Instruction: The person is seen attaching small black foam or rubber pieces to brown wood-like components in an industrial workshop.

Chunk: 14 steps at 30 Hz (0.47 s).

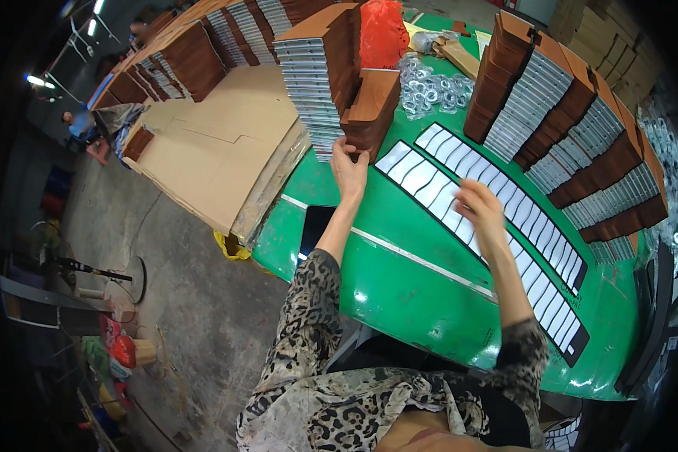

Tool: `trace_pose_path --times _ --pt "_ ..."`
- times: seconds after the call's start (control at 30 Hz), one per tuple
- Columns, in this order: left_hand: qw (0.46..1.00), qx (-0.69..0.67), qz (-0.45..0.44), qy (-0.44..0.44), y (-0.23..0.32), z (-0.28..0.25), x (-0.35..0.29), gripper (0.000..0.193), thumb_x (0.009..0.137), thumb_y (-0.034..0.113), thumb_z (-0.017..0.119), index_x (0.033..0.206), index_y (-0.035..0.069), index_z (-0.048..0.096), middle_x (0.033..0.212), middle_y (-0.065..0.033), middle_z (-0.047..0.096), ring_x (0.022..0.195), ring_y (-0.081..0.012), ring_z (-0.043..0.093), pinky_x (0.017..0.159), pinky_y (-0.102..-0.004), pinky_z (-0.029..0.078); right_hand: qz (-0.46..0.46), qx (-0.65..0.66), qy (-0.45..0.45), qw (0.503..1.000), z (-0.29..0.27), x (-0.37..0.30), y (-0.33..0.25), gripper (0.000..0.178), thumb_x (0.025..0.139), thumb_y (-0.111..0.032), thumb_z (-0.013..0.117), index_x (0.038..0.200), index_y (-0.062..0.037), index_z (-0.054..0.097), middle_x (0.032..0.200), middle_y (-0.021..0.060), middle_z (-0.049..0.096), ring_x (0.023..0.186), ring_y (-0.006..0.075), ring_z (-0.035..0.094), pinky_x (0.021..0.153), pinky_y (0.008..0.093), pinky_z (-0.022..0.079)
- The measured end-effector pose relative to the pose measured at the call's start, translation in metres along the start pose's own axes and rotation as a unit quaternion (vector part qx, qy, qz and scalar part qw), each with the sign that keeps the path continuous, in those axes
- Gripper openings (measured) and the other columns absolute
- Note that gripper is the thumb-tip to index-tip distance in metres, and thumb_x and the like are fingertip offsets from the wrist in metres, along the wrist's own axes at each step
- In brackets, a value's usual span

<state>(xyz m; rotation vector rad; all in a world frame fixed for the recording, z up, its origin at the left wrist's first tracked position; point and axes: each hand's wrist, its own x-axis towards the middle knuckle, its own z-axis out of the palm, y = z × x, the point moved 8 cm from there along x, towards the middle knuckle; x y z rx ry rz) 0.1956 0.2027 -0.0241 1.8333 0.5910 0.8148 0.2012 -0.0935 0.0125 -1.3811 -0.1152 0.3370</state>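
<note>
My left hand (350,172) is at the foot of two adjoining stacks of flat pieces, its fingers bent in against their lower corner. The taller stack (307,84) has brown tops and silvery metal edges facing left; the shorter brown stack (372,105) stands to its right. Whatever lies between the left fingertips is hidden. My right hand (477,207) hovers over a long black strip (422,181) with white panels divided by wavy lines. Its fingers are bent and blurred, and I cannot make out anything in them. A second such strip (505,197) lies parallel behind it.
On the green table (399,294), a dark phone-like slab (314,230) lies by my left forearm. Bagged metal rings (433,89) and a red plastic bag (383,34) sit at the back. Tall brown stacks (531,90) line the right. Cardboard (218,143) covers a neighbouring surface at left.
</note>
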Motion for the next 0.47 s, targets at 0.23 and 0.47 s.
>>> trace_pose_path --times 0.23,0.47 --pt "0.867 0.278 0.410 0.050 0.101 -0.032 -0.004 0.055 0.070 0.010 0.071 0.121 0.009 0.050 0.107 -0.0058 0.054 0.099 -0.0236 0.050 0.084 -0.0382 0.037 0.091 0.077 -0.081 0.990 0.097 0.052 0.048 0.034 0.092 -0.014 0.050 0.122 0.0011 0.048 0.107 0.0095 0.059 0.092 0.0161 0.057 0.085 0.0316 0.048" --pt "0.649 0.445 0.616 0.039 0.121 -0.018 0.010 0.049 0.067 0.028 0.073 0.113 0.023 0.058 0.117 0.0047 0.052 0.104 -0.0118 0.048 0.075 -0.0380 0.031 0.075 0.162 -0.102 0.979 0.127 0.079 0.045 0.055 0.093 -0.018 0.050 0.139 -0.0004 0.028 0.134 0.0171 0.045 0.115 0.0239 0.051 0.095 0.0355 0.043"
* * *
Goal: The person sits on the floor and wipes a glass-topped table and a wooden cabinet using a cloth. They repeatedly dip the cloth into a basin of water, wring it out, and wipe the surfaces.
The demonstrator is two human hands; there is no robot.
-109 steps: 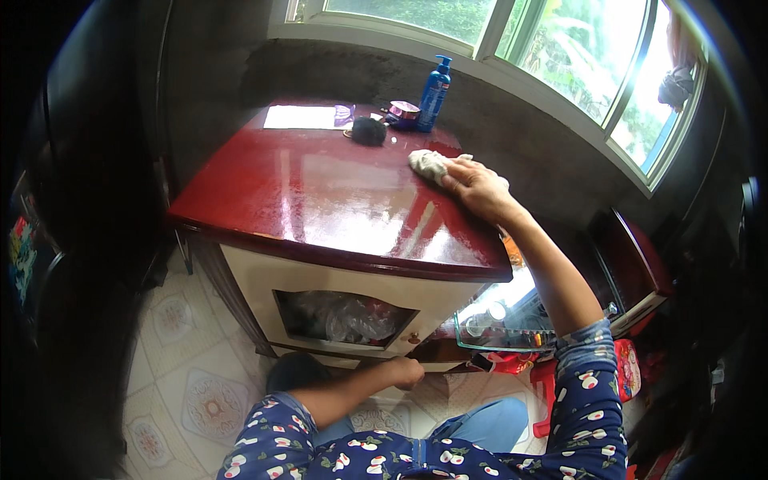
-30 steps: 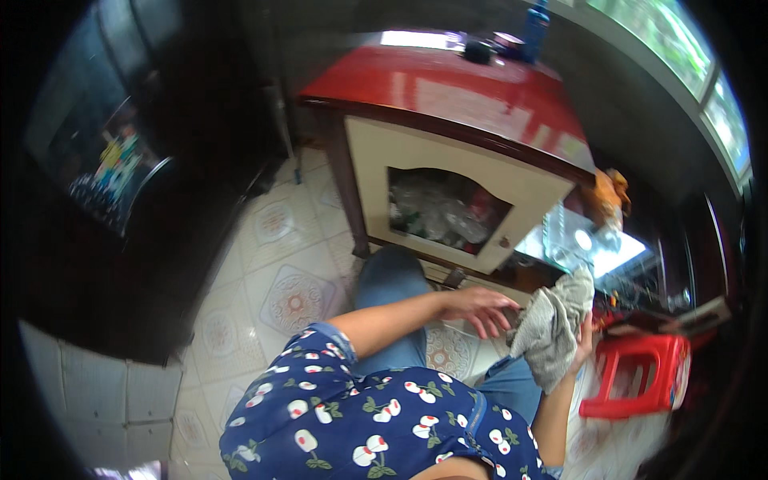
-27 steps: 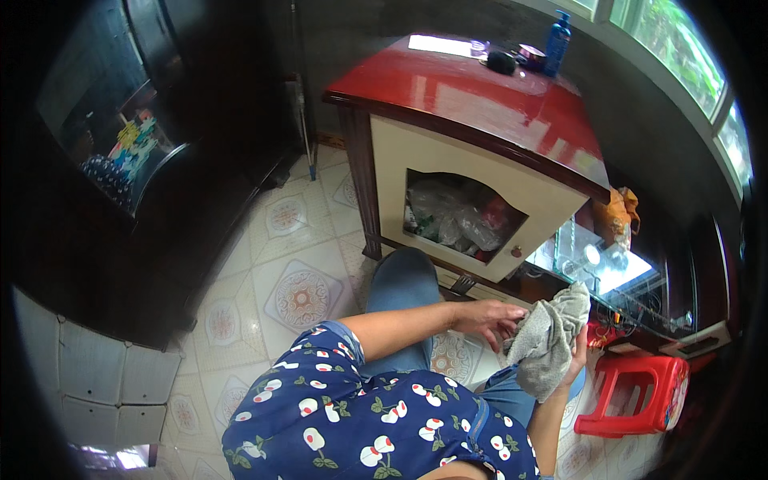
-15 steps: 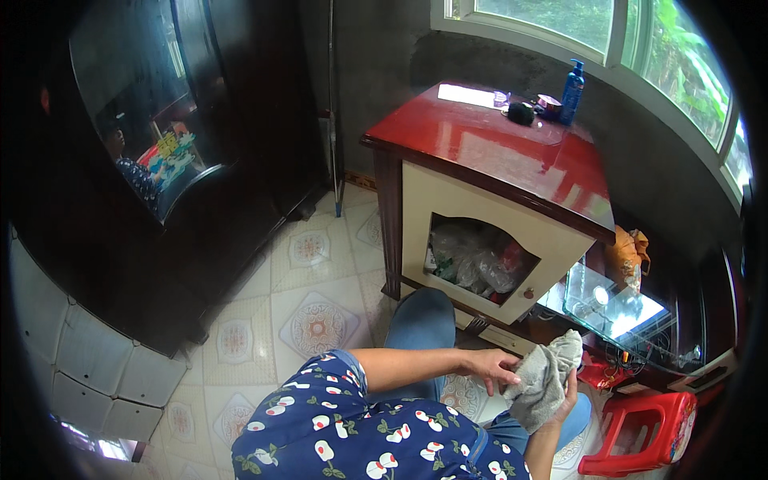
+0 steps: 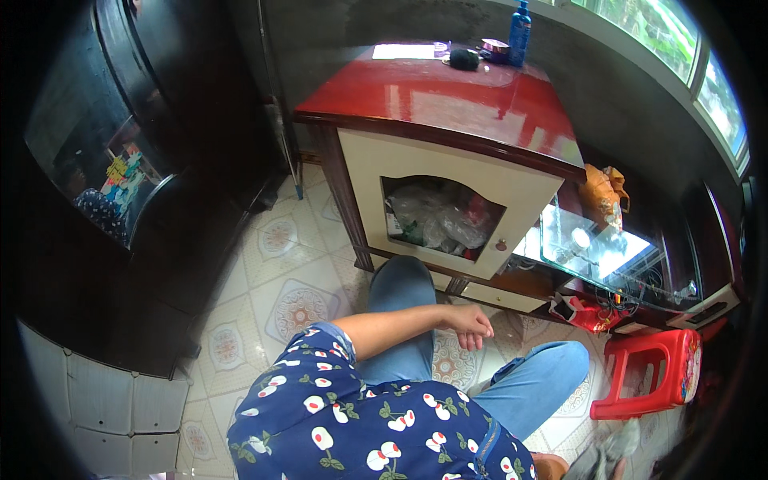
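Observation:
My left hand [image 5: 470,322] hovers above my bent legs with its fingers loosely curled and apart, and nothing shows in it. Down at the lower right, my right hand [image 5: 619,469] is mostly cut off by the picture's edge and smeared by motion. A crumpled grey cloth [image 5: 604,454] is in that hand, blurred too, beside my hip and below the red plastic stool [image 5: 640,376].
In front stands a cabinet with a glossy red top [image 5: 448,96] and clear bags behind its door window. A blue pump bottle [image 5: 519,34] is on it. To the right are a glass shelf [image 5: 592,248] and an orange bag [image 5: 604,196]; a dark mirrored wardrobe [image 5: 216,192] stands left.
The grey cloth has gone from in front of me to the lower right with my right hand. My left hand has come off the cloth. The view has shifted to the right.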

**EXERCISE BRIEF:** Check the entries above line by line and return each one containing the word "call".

**RESULT:**
- times: seconds after the call's start (control at 30 Hz), one per tuple
- The measured end-effector pose relative to the pose measured at the call's start, translation in metres along the start pose's own axes and rotation as a unit quaternion (vector part qx, qy, qz and scalar part qw), each with the sign that keeps the path continuous, in those axes

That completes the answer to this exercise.